§ **Dataset excerpts**
_ _ _ _
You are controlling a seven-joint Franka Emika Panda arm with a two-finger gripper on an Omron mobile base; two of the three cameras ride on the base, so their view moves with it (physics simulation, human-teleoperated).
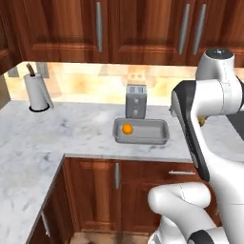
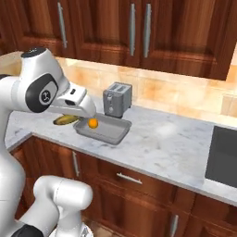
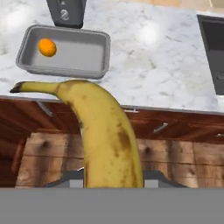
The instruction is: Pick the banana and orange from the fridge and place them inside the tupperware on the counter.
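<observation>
My gripper (image 2: 73,115) is shut on the banana (image 3: 107,140), a yellow fruit with brown spots and a dark tip. The banana hangs in the air over the cabinet fronts, just short of the counter's (image 3: 148,65) front edge. From the right base view the banana (image 2: 65,120) pokes out below the hand, left of the tupperware (image 2: 111,136). The grey tupperware (image 3: 70,70) stands on the counter (image 1: 71,128) with the orange (image 3: 47,47) lying in its left part. The orange (image 1: 127,128) also shows in the tupperware (image 1: 143,139) from the left base view. The fridge is out of view.
A silver toaster (image 1: 136,101) stands right behind the tupperware. A paper towel roll (image 1: 38,90) is at the back left corner. A dark sink (image 2: 224,155) is set into the counter to the right. Wooden wall cabinets hang above.
</observation>
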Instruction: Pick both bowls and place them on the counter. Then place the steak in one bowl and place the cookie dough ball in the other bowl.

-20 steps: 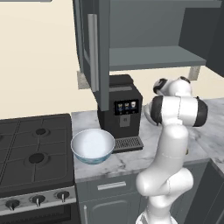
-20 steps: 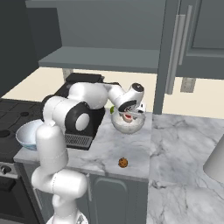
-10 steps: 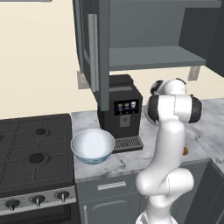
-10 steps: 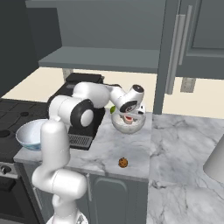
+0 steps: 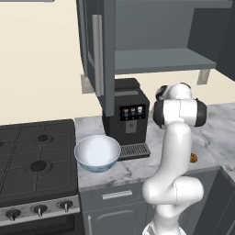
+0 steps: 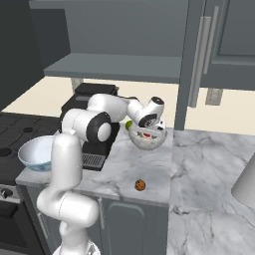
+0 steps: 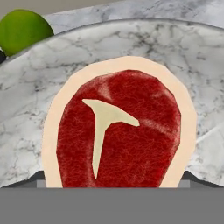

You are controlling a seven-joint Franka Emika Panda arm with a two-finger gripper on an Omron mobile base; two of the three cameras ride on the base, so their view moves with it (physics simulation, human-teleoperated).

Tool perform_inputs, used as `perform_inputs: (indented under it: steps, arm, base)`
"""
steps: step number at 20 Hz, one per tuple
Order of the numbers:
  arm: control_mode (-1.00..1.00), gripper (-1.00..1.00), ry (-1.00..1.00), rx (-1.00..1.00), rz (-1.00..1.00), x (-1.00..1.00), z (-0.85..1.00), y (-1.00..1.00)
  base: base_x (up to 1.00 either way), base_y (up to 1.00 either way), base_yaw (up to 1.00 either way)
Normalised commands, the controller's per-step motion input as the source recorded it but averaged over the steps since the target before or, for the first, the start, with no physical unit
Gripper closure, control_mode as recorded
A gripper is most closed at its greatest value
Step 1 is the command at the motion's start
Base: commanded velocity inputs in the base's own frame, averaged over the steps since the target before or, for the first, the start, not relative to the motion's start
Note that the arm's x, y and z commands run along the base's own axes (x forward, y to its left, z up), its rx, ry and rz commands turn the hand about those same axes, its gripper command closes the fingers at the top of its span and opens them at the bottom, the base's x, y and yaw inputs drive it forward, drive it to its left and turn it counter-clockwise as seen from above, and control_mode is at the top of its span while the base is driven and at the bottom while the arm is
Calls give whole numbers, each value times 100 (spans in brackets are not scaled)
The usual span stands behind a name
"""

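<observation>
The hand view looks straight down on the steak (image 7: 120, 131), red with a pale fat rim and a T-shaped bone mark, lying against the marbled inside of the grey bowl (image 7: 131, 48). Past the bowl's rim a green round thing (image 7: 22, 27) shows at the top left, and veined counter (image 7: 144, 8) runs beyond it. The finger tips are hidden behind the steak, so whether the claw is gripping it or has let go cannot be told.

The right base view shows the arm reaching forward with the gripper (image 6: 148, 130) at the grey bowl (image 6: 148, 140), which sits on the counter (image 6: 209, 164) near its back edge, just beside the coffee machine (image 6: 92, 124). A bit of red steak (image 6: 146, 134) shows inside the bowl. The green thing (image 6: 129, 125) is just behind the bowl on the machine's side. The cookie dough ball (image 6: 140, 185) lies near the front edge, well apart from both bowls. The white bowl (image 6: 37, 152) stands at the counter's end toward the stove (image 6: 10, 144).

In the left base view the white bowl (image 5: 97, 153) stands at the front corner next to the stove (image 5: 36, 160), in front of the coffee machine (image 5: 126, 117). The arm hides the grey bowl here; the dough ball (image 5: 193, 158) peeks out by the front edge. Dark wall cabinets and an open shelf (image 5: 156, 62) hang above.
</observation>
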Motion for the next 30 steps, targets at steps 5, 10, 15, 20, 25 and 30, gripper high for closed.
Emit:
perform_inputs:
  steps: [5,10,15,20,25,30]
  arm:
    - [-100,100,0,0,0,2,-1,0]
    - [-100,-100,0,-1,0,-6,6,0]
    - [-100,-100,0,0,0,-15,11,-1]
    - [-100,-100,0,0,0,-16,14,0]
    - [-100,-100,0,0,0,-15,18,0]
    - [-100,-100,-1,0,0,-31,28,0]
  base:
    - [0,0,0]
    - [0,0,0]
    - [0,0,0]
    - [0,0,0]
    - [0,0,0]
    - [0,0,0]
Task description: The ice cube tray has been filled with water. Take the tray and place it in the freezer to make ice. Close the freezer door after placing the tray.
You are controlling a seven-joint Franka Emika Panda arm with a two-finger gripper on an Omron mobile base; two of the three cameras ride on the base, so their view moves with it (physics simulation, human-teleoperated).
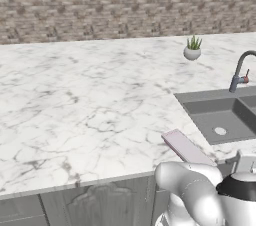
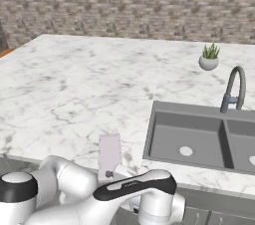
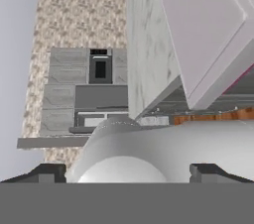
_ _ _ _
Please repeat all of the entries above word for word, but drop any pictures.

§ **WRITTEN SOLUTION**
You are controlling a seven-joint Franka Emika Panda arm with a two-finger gripper on an Omron mobile base; two of the three cameras ride on the base, so their view moves with it (physics simulation, human-teleoperated).
The instruction is: Pick the banana and orange from the fridge and place them inside the tupperware on the counter.
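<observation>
My gripper (image 2: 73,115) is shut on the banana (image 3: 107,140), a yellow fruit with brown spots and a dark tip. The banana hangs in the air over the cabinet fronts, just short of the counter's (image 3: 148,65) front edge. From the right base view the banana (image 2: 65,120) pokes out below the hand, left of the tupperware (image 2: 111,136). The grey tupperware (image 3: 70,70) stands on the counter (image 1: 71,128) with the orange (image 3: 47,47) lying in its left part. The orange (image 1: 127,128) also shows in the tupperware (image 1: 143,139) from the left base view. The fridge is out of view.
A silver toaster (image 1: 136,101) stands right behind the tupperware. A paper towel roll (image 1: 38,90) is at the back left corner. A dark sink (image 2: 224,155) is set into the counter to the right. Wooden wall cabinets hang above.
</observation>
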Instruction: Pick both bowls and place them on the counter. Then place the steak in one bowl and place the cookie dough ball in the other bowl.

-20 steps: 
-20 steps: 
-10 steps: 
-10 steps: 
+0 steps: 
+0 steps: 
+0 steps: 

You are controlling a seven-joint Franka Emika Panda arm with a two-finger gripper on an Omron mobile base; two of the three cameras ride on the base, so their view moves with it (physics simulation, human-teleoperated).

Tool perform_inputs, used as `perform_inputs: (indented under it: steps, arm, base)`
"""
steps: step number at 20 Hz, one per tuple
Order of the numbers:
  arm: control_mode (-1.00..1.00), gripper (-1.00..1.00), ry (-1.00..1.00), rx (-1.00..1.00), rz (-1.00..1.00), x (-1.00..1.00), z (-0.85..1.00), y (-1.00..1.00)
  base: base_x (up to 1.00 either way), base_y (up to 1.00 either way), base_yaw (up to 1.00 either way)
Normalised commands, the controller's per-step motion input as the source recorded it but averaged over the steps since the target before or, for the first, the start, with no physical unit
Gripper closure, control_mode as recorded
A gripper is most closed at its greatest value
Step 1 is the command at the motion's start
Base: commanded velocity inputs in the base's own frame, averaged over the steps since the target before or, for the first, the start, not relative to the motion's start
Note that the arm's x, y and z commands run along the base's own axes (x forward, y to its left, z up), its rx, ry and rz commands turn the hand about those same axes, its gripper command closes the fingers at the top of its span and opens them at the bottom, the base's x, y and yaw inputs drive it forward, drive it to its left and turn it counter-clockwise as seen from above, and control_mode is at the top of its span while the base is driven and at the bottom while the arm is
Calls give whole numbers, each value times 100 (spans in brackets are not scaled)
The usual span stands behind a name
"""

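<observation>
The hand view looks straight down on the steak (image 7: 120, 131), red with a pale fat rim and a T-shaped bone mark, lying against the marbled inside of the grey bowl (image 7: 131, 48). Past the bowl's rim a green round thing (image 7: 22, 27) shows at the top left, and veined counter (image 7: 144, 8) runs beyond it. The finger tips are hidden behind the steak, so whether the claw is gripping it or has let go cannot be told.

The right base view shows the arm reaching forward with the gripper (image 6: 148, 130) at the grey bowl (image 6: 148, 140), which sits on the counter (image 6: 209, 164) near its back edge, just beside the coffee machine (image 6: 92, 124). A bit of red steak (image 6: 146, 134) shows inside the bowl. The green thing (image 6: 129, 125) is just behind the bowl on the machine's side. The cookie dough ball (image 6: 140, 185) lies near the front edge, well apart from both bowls. The white bowl (image 6: 37, 152) stands at the counter's end toward the stove (image 6: 10, 144).

In the left base view the white bowl (image 5: 97, 153) stands at the front corner next to the stove (image 5: 36, 160), in front of the coffee machine (image 5: 126, 117). The arm hides the grey bowl here; the dough ball (image 5: 193, 158) peeks out by the front edge. Dark wall cabinets and an open shelf (image 5: 156, 62) hang above.
</observation>
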Motion for the next 30 steps, targets at steps 5, 10, 15, 20, 25 and 30, gripper high for closed.
Emit:
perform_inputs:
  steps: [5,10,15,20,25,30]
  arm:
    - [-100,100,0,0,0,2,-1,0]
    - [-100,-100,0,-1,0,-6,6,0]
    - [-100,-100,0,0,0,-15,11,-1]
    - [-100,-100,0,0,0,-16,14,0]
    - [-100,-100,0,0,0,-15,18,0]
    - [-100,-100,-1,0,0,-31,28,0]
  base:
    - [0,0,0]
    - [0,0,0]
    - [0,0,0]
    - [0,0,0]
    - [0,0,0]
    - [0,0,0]
Task description: The ice cube tray has been filled with water. Take the tray and place it in the freezer to make ice. Close the freezer door after placing the tray.
You are controlling a seven-joint Franka Emika Panda arm with a two-finger gripper on an Omron mobile base; two of the three cameras ride on the base, so their view moves with it (physics simulation, human-teleoperated).

The exercise has been fully completed.